Enoch Nana Yaw Oduro- Agyei, known by his stage name Trigmatic, is a Ghanaian musician, composer and songwriter from Accra, Ghana. On March 18, 2022, he hosted the debut edition of the Africa Music Business Dialogue at the SIlverbird Cinemas in Accra.

Early life 

Enoch Nana Yaw Oduro-Agyei was born on the streets of flamingo, a suburb of Accra. He started his early education at Homecare Nursery School in Dansoman and later continued at St. Martin de Porres, also in Dansoman. He completed Junior High in 2000 and enrolled in St. Martin de Porres Senior High School where he completed in 2003. He attended St.

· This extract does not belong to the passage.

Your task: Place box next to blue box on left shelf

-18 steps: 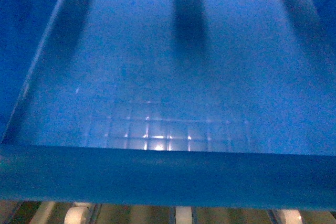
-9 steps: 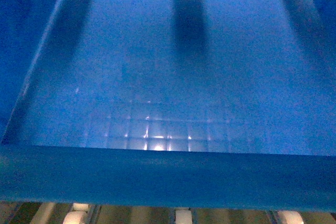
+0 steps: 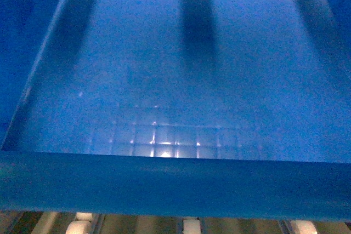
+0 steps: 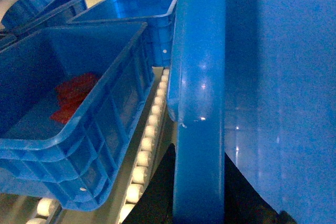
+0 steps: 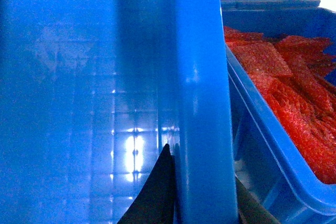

Martin de Porres Senior High School in Nsawam Adoagyiri.

Career

2000–2007
His musical journey begun in high school, where he contributed to all musical events organised by the school.
After High School he enrolled at NIIT in 2005 where he studied network engineering and acquired a diploma in database administration. He later pursued a professional certificate in marketing (CIMUK)from University of professional studies (UPSA) and later a first degree from Central University college.  However, his passion for music led him into media and entertainment on a full-time basis.
Just around that same period, he became the winner of Vibe Fm's lyricist lounge and continued to be a battle rapper.

2007–2011
In 2007, he was able to release a street mixtape called 'Stain on a cloth'. He continued to discover himself and steadily brought out the Dancehall and Reggae vibe within. He worked at a radio station (Vibe FM) in Accra as a co-host on a Saturday show called 'Young Vibes'.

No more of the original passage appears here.